• EXERCISE REQUIREMENTS: Taking the first line of the listing as the start and the line containing "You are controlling" as the end, reproduce everything in between exactly, both ends included.

• INFORMATION PROVIDED:
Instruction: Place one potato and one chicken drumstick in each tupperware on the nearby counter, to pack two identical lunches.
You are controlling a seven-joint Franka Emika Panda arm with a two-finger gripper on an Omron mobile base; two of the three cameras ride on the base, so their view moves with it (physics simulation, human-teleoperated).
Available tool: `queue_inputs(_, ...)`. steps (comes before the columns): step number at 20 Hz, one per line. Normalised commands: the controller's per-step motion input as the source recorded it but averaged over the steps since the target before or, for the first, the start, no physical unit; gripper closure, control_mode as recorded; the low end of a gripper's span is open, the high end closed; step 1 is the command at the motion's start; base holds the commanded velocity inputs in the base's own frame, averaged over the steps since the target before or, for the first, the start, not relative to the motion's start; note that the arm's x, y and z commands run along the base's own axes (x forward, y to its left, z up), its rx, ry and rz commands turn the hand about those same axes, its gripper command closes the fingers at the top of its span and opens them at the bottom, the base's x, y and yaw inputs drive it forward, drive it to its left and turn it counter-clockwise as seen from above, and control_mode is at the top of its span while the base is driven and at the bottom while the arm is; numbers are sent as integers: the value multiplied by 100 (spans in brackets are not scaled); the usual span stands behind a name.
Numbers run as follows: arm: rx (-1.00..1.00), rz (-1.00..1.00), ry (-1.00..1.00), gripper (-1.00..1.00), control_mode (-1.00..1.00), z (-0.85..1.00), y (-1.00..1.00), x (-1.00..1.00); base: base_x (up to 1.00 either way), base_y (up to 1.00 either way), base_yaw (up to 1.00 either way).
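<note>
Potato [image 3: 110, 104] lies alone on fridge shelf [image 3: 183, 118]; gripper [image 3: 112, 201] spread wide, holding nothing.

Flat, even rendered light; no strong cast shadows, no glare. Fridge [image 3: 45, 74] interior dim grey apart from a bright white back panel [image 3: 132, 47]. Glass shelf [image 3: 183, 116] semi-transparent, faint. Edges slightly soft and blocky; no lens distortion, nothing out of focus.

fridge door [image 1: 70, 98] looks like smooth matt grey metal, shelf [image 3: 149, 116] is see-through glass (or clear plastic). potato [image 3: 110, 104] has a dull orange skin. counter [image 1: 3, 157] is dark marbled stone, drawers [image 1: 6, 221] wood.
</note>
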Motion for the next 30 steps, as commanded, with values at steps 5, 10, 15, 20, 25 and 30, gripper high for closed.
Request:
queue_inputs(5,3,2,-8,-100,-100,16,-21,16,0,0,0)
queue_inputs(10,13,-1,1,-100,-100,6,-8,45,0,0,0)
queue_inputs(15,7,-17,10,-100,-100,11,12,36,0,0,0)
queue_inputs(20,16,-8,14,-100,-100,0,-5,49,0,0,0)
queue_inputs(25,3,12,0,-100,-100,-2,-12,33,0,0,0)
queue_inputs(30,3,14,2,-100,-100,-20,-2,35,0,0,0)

• EXPECTED ANSWER:
Instruction: Place one potato and one chicken drumstick in each tupperware on the nearby counter, to pack two identical lunches.
You are controlling a seven-joint Franka Emika Panda arm with a two-finger gripper on an Omron mobile base; two of the three cameras ride on the base, so their view moves with it (physics simulation, human-teleoperated).

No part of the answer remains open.